La marcha de los acontecimientos incitaba a Lenin a apresurar en lo posible la convocatoria de su Congreso, que debía, según él, poner fin al desorden que reinaba en el partido. Desgraciadamente, la Directiva rusa encargada de preparar la convocatoria parecía olvidar la misión que le había sido confiada. Bogdanov, que era el alma y el cerebro, no daba señales de vida. El 29 de enero Lenin escribe a Litvinov: «Querido amigo: Tengo un gran favor que pedirle. Regañe, por favor, a Bogdanov, pero regáñele bien... Ya no se oye hablar de él. Ni una línea para el periódico. Ni una palabra sobre los asuntos, sobre los proyectos. Es algo increíble.»

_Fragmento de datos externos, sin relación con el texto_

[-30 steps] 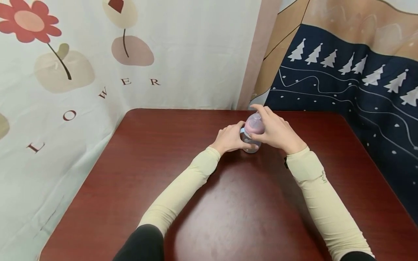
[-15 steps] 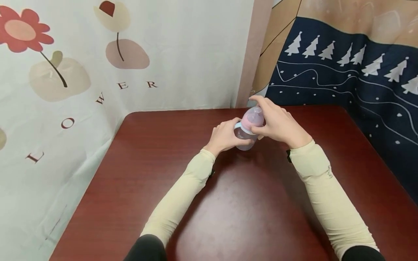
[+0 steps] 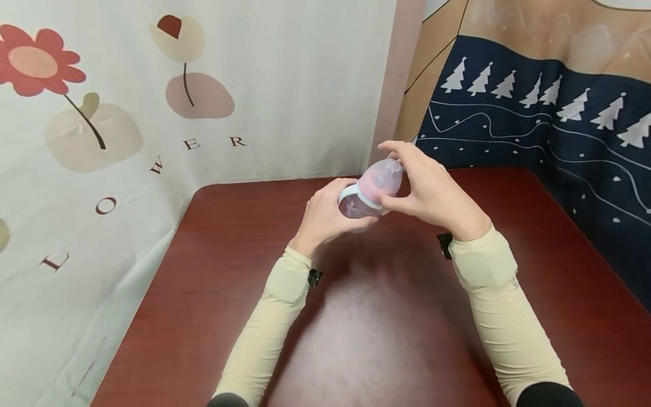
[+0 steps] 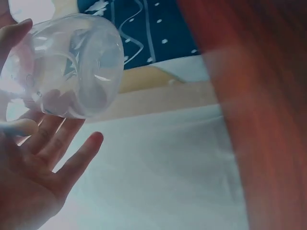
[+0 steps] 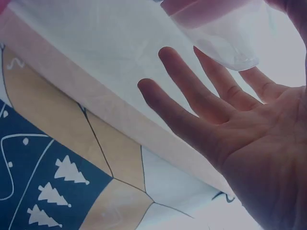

Litvinov debió cumplir muy bien el encargo que le hizo Lenin, porque unos cuantos días después se reunió la Directiva y empezó a discutir el proyecto de declaración destinado a ser dirigido al partido. Bogdanov, que conducía el debate, logró imponer su tesis: creación de un centro de dirección única en Rusia con plena autoridad sobre el órgano central del partido, lo cual implicaba cambios importantes en los estatutos votados en el segundo Congreso. Gusev, ese «empleado de Lenin», como le llamaban en broma sus camaradas por el celo que ponía en servir los intereses de su patrón, había tratado de protestar. Bogdanov le objetó que la organización tripartita de la dirección había provocado ya una escisión en el seno del partido. Lo mismo les sucedería a los bolcheviques si la mantenían. Gusev tuvo que inclinarse ante ese argumento. También triunfó el punto de vista de Bogdanov sobre la composición del futuro Congreso: los ocho nuevos comités creados por los mencheviques serían oficialmente invitados a participar con voz deliberativa. También se enviarían invitaciones al Consejo del partido, al Comité central, al órgano central, es decir, a la

Iskra de Plejanov y Martov, y a la

Liga. El pretexto era que había que seguir «en la legalidad», actuar «legalmente» con el adversario, tratar de convencer a los mencheviques «con la dulzura». Finalmente, en lugar de reunirse en Ginebra, como lo deseaba Lenin, se decidió que el Congreso se reuniría en Londres.